En défense, il soutient que le rapport d’expertise amiable et unilatéral réalisé par le cabinet AMG EXPERTISE est dénué de toute force probante, ce rapport ne rapportant par ailleurs aucun élément technique permettant de démontrer que les désordres constatés sont la conséquence d’un vice caché au moment de la vente.

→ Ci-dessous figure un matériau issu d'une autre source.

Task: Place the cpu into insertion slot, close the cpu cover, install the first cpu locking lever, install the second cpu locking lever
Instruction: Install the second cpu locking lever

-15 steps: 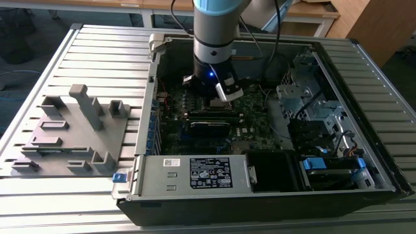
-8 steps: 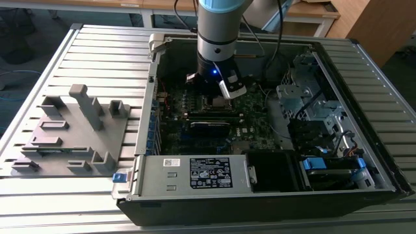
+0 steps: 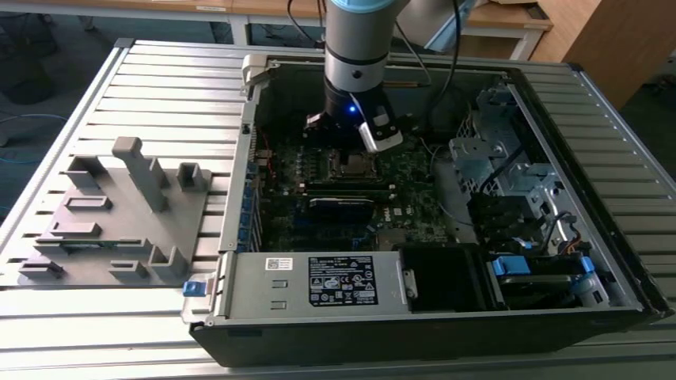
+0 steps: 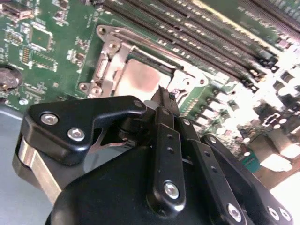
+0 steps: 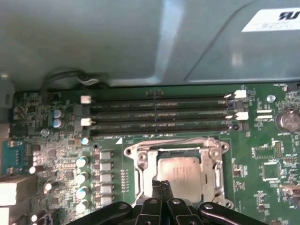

Il ajoute qu’il en est de même s’agissant du rapport d’expertise judiciaire déposé le 17 novembre 2020, qui ne permet pas de déterminer l’origine des désordres, ni de dater leur apparition.
Il précise que lors de l’entretien périodique du 3 avril 2015, la société FELINE AUTOMOBILES n’a pas constaté d’anomalie au titre de la qualité d’huile moteur lors de son opération de vidange et qu’au regard du kilométrage parcouru depuis la vente, il n’apparaît pas envisageable que le véhicule ait pu fonctionner avec une huile aussi fortement dégradée sans qu’aucune avarie ne soit constatée par la société FELINE AUTOMOBILES lors de ses interventions, y compris celle du 7 septembre 2015.
Subsidiairement, si le Tribunal devait considérer que les désordres existaient au moment de la vente, il considère que la société FELINE AUTOMOBILES, dernier intervenant sur le véhicule avant la panne, a manqué à ses obligations de conseil et de résultat (article 1231-1 du code civil) à l’égard de Monsieur X AUBRY, lors de ses interventions postérieures à la vente. Ces manquements sont, selon lui, en lien direct avec l’aggravation des dommages ayant conduit à la destruction du moteur, puisque le véhicule a continué à être utilisé par Monsieur X AUBRY. Il en résulte que sa responsabilité civile delictuelle se trouve engagée sur le fondement de l’article 1340 du code civil.
Il ajoute que Monsieur X AUBRY ne rapporte pas la preuve de son préjudice de jouissance (absence de facture de location) et d’un préjudice lié au paiement des cotisations d’assurance du véhicule, dont le lien de causalité n’est pas établi et qui constiuerait au demeurant, l’indemnisation du même préjudice que celui avancé au titre du trouble de jouissance.
Dans ses dernières conclusions remises le 27 septembre 2021 au greffe civil du Tribunal Judiciaire, la société FELINE AUTOMOBILES, représentée par Maître Fatima LAGRA, demande au tribunal de: débouter les parties de leurs demandes dirigées à son encontre Subsidiairement débouter les parties de leurs demandes relatives au prix de vente et à ses accessoires débouter la société AUTO DISCOUNT de sa demande de garantie condamner toute partie succombante à lui payer la somme de 3000 euros sur le fondement de l’article 700 du code de procédure civile, outre les entiers dépens dire n’y avoir lieu à exécution provisoire
En défense, elle avance que la société AUTO DISCOUNT est défaillante à établir l’existence d’une faute de sa part et d’un lien de causalité entre cette faute et les dommages. Elle s’appuie sur le rapport d’expertise judiciaire en date du 17 novembre 2020 qui conclut que la panne est due à une altération de l’huile qui prééexistait au moment de la vente, et qui exclut toute responsabilité de la société FELINE AUTOMOBILES, en précisant que son intervention n’a pas entraîné le dommage et qu’il lui était impossible de détecter le vice avant le 16 novembre 2015, les opérations effectuées (entretien en avril 2015 et remplacement de la sonde en septembre 2015) ne nécessitant aucune dépose permettant de constater la présence des boues.
Elle précise qu’il ne saurait lui être reproché de ne pas avoir procédé à un diagnostic plus approfondi à ces occasions, dans la mesure où l’obligation de résultat du garagiste n’exige pas de celui-ci qu’il procède systématiquement à un audit exhaustif du véhicule et doit s’apprécier au regard du périmètre technique contractuel de la mission qui lui a été confiée. Elle ajoute qu’à supposer même que le désordre ait pu être décelé, il n’existe aucun lien de causalité entre son intervention et les dommages constatés au niveau du moteur.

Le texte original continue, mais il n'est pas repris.